* **Material provided**:
((
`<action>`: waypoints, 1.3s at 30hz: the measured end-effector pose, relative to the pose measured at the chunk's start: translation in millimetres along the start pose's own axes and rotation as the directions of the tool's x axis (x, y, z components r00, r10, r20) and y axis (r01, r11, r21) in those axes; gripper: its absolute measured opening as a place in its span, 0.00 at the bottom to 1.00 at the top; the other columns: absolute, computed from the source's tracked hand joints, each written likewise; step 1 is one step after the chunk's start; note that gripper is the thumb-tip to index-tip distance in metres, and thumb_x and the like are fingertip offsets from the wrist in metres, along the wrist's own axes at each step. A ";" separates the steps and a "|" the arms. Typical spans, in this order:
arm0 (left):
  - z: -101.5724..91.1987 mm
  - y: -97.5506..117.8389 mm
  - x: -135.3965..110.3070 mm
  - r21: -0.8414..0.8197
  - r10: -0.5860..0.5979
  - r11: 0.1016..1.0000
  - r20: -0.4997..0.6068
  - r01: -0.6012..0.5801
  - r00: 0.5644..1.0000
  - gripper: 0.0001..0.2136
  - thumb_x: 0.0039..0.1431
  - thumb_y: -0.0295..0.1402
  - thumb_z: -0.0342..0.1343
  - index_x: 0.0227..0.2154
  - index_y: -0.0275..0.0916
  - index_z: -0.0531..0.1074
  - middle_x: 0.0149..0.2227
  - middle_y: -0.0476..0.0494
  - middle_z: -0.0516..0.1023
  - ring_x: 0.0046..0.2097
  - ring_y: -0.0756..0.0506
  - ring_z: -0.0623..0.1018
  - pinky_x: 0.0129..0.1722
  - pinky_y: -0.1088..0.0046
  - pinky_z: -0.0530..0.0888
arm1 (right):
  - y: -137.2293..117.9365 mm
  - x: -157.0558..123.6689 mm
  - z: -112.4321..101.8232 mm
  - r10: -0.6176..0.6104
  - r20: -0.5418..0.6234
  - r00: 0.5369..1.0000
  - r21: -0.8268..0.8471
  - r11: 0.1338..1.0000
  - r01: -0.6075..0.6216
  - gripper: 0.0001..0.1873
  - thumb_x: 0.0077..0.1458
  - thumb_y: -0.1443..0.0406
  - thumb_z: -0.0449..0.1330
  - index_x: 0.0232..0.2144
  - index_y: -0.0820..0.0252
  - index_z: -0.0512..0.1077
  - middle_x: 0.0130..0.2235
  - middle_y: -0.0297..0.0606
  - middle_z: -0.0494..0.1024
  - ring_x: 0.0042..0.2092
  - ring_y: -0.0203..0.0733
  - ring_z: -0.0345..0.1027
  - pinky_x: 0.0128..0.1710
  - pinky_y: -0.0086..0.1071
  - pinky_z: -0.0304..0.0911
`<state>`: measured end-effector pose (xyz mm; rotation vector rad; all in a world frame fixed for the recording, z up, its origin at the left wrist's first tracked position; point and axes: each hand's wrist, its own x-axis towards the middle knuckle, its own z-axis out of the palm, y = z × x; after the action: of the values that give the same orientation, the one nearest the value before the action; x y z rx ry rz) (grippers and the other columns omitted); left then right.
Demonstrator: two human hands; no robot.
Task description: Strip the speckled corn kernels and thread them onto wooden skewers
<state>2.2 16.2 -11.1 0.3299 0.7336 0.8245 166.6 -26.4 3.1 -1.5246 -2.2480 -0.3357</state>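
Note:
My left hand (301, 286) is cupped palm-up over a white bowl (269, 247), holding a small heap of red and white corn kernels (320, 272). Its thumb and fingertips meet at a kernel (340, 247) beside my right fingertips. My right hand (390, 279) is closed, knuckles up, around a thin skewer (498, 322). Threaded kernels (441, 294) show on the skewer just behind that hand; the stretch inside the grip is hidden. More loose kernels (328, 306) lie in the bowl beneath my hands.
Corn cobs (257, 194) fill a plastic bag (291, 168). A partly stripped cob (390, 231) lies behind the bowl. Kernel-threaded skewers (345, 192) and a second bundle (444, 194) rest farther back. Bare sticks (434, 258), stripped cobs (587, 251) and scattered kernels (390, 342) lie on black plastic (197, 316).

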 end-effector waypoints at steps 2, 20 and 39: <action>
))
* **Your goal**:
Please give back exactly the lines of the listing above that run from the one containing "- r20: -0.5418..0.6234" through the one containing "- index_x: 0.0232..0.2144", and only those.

* **Solution for this problem**:
  - r20: -0.5418..0.6234
  - r00: 0.5369..1.0000
  - r21: -0.8268..0.8471
  - r11: 0.1338..1.0000
  - r01: -0.6075..0.6216
  - gripper: 0.0001..0.1873
  - thumb_x: 0.0077..0.1458
  - thumb_y: -0.1443..0.0406
  - thumb_z: -0.0449..0.1330
  - index_x: 0.0232..0.2144

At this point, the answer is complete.